Examinar o verdadeiro anti-Herculano obstinadamente erguido por Teófilo é entrar nos meandros de um dos mais complexos e mórbidos labirintos do nosso oitocentismo: há aqui, nesta entranhada e facciosa máquina de guerra teofiliana montada contra o patriarca de Vale de Lobos, um contencioso que transcende a mera antipatia entre dois homens do mesmo ofício, ainda por cima portugueses, ou seja, respirando no acanhado espaço mental de um País sem reais tradições de sadio labor do espírito, numa anárquica, azeda e reimosa República das letras onde, em geral, todos se detestam, caluniam e mutuamente se vilipendiam. Mas não basta recorrer a esta sumária sociologia do nosso meio literato, vespeiro de intelectuais estropiados ou subalternizados perante uma burocracia esterilizante, um público ledor muito restrito e uma Universidade amesquinhada por autoritarismos de diversa índole, para explicar o ódio que movia a pena do professor do curso de Letras contra aquele que, aliás, recusara uma cadeira nessa mesma instituição, não obstante a estima que lhe votava o seu fundador, Pedro V. A mera explicação ideológica também nada resolve. Burgueses ambos, de mediana extracção, um deles vivendo da lavoura e o outro do professorado, o lisboeta e o micaelense só tinham, afinal, a separá-los uma linha puramente conceptual, uma divergente Welt und Lebensanschauung:
  • um era liberal, romântico, progressista, medularmente médio burguês e afecto à ideia de uma monarquia representativa, educada e constitucional;
  • o outro, convulsivamente positivomaníaco e jacobino, ‘espécie de Marat de soalheiro’, (fala Quental), homem de ressentimentos, eterno despeitado ao longo da sua dilatada carreira de literato, olhando de soslaio o conterrâneo Antero de Quental, tomando poses de rã da fábula ao lado dos demais membros da geração de 70, poupando Eça e poucos mais, demolindo todos os precursores, venerando apenas os Santos Padres do positivismo, Comte e Littré, fulminando adversários políticos e ideológicos com a suficiência toda doutoral de um grande mandarim omnisciente e sectário, suscitando antipatias que o perseguem desde os bancos da Universidade até ao enterro, em 1924, injuriando a torto e a direito, invectivando e ripostando raivosamente à matilha dos detractores, eis num relance a árdua trajectória de um dos mais detestados e detestáveis literatos portugueses modernos.

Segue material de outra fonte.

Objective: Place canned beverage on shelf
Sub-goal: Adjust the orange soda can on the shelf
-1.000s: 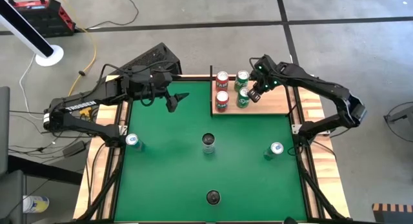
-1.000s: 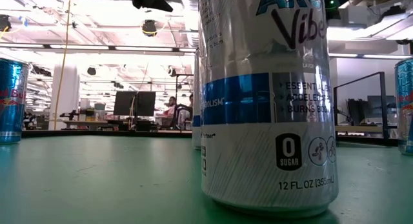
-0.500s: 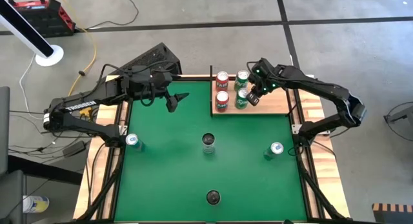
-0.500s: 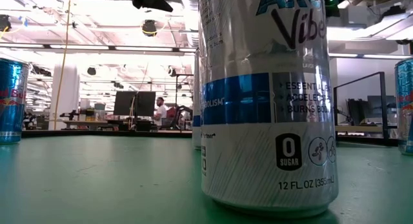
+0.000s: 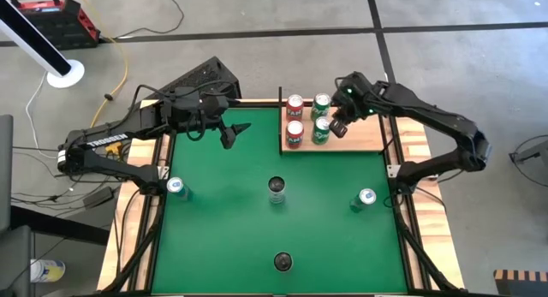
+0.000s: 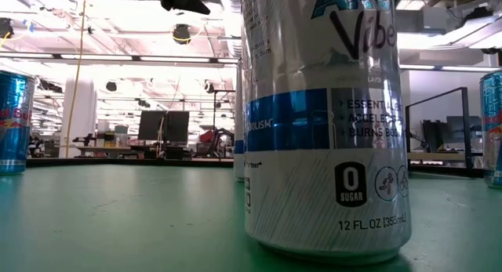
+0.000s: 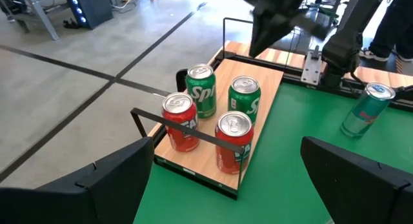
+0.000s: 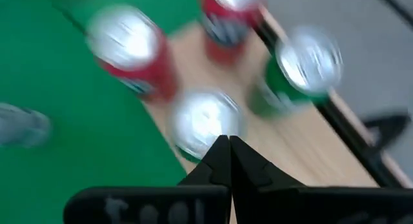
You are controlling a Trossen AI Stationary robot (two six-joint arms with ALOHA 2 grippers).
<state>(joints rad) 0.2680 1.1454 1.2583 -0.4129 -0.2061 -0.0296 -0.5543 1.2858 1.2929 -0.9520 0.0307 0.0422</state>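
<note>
My left gripper hangs over the green felt with fingers spread wide, holding nothing. To its right the flat pale-wood shelf with thin black edge carries two red cans and two green cans upright. My right gripper, pinched closed and empty, hovers just beside the near green can.

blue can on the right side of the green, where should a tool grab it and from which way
Grip the blue can across its round body, just below the top rim, coming straight down from above. It stands upright on the green table with bare surface all round, so fingers can close from either side. The right tool is shut above the shelf and would need to open first.
</note>
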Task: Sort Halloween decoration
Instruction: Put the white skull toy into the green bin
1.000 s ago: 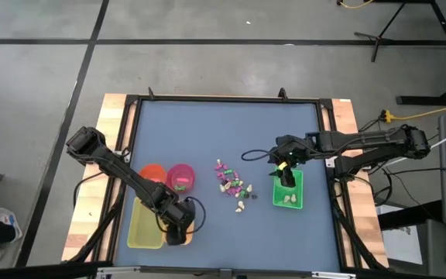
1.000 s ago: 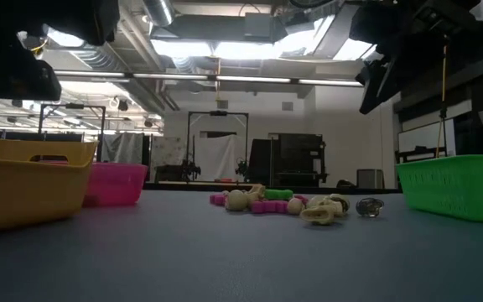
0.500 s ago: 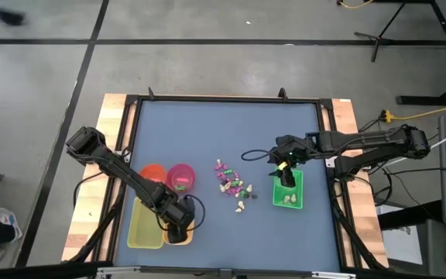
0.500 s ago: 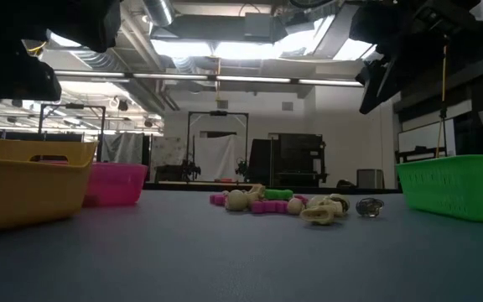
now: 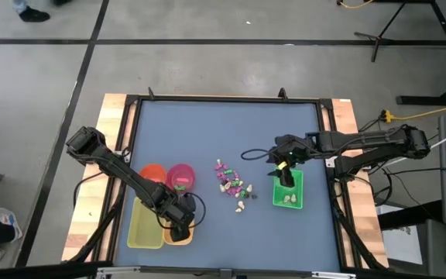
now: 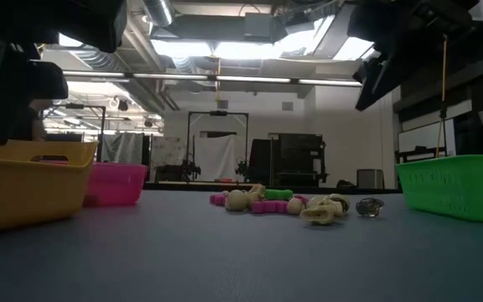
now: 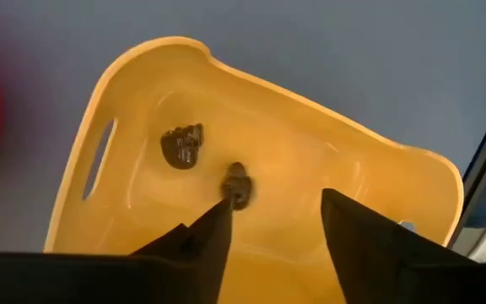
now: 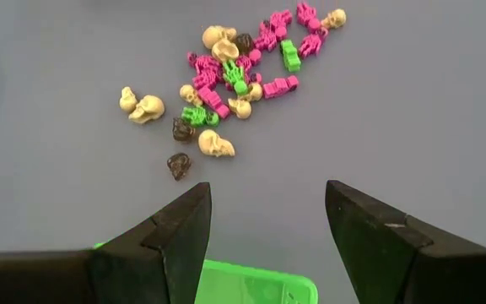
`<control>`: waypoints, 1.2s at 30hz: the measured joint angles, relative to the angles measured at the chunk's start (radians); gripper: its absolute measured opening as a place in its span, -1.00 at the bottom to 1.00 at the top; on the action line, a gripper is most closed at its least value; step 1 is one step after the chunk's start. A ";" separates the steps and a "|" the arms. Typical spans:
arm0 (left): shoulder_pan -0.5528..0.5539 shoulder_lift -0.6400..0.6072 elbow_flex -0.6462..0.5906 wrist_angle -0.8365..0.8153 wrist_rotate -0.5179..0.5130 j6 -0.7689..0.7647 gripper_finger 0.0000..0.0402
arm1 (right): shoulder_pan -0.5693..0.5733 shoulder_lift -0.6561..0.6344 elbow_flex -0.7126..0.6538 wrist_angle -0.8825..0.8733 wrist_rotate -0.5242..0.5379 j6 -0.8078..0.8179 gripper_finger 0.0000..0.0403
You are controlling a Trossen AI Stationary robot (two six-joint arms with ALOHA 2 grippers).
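A: Starting at the tabletop's (image 5: pixel 223 147) left side, what is there?

B: The left gripper (image 7: pixel 270 221) hangs over the yellow tray (image 7: pixel 344 143) near the front-left corner; its fingers (image 7: pixel 357 241) stand apart and hold nothing; two dark brown trinkets (image 7: pixel 182 145) lie on the tray's floor, one just beyond a fingertip; whether it touches I cannot tell. An orange bowl (image 5: pixel 152 172) and a pink bowl (image 5: pixel 180 177) sit just beside the tray, toward the middle.

A: And the decoration?

B: The Halloween decoration (image 5: pixel 232 186) lies in a loose heap at the middle of the tabletop, nearer the front edge; magenta, cream-white, green and dark brown pieces, some touching, a few apart.

A: The right side?

B: The green tray (image 5: pixel 289 191) sits right of the heap with a few cream pieces in it; the right gripper (image 8: pixel 267 221) hovers over its rear end, fingers (image 8: pixel 369 236) spread wide and empty, facing the heap.
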 joint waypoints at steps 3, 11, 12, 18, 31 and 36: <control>0.000 0.000 0.000 0.000 -0.021 0.001 -0.04 | 0.000 0.014 0.000 0.047 -0.001 -0.004 0.15; 0.000 0.000 0.000 0.004 -0.047 0.002 -0.01 | 0.001 0.139 0.000 0.203 -0.089 -0.128 0.15; 0.000 0.000 0.000 0.005 -0.047 0.002 -0.02 | 0.001 0.160 0.000 0.219 -0.099 -0.141 0.15; 0.000 0.000 0.000 0.005 -0.047 0.002 -0.02 | 0.001 0.291 0.000 0.319 -0.133 -0.218 0.15; 0.000 0.000 0.000 0.015 -0.072 0.002 -0.01 | 0.001 0.494 0.000 0.326 -0.177 -0.295 0.15; 0.000 0.000 0.000 0.016 -0.072 0.002 -0.01 | 0.001 0.520 0.000 0.331 -0.218 -0.341 0.15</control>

Bastará, para nos apercebermos bem da auréola de ódios eriçados em seu redor, citar quase que a esmo umas quantas pedradas críticas vibradas daqui e dali, desde o rabujento Camilo a homens do novecentismo, como Teixeira Gomes ou Unamuno:
  • cérebro atrapalhado, bexiga de gases maus, besta e pedante, assim o definia Camilo;
  • pobre muñeco', insoportabre escritor, latoso pedante,(assim falava Don Miguel de Unamuno;
  • velho grotesco, destemperado, confidência de Teixeira Gomes, em 1911;
  • pequenino miserável, nulo, mau tolo, vilãozinho muito mesquinho, sofrendo da hidrofobia dos infinitamente pequenos, chibatadas polémicas vibradas por Antero em 1872;
  • paspalhão português, saloio desequilibrado, papa dos charlatães, maníaco açoriano, ilheuzinho das Arábias, cigano e perfeito degenerado, trabuzanada mandada do Brasil pelo excessivo Sílvio Romero), etc.

Raramente um homem terá suscitado tão unânime e severo coro de impropérios, verdadeira cascata de doestos chovendo durante anos a fio sobre o lendário guarda-chuva do professor Teófilo». In João Medina, Herculano e a Geração de 70, Edições Terra Livre, Lisboa, ano IV da Liberdade, 1977.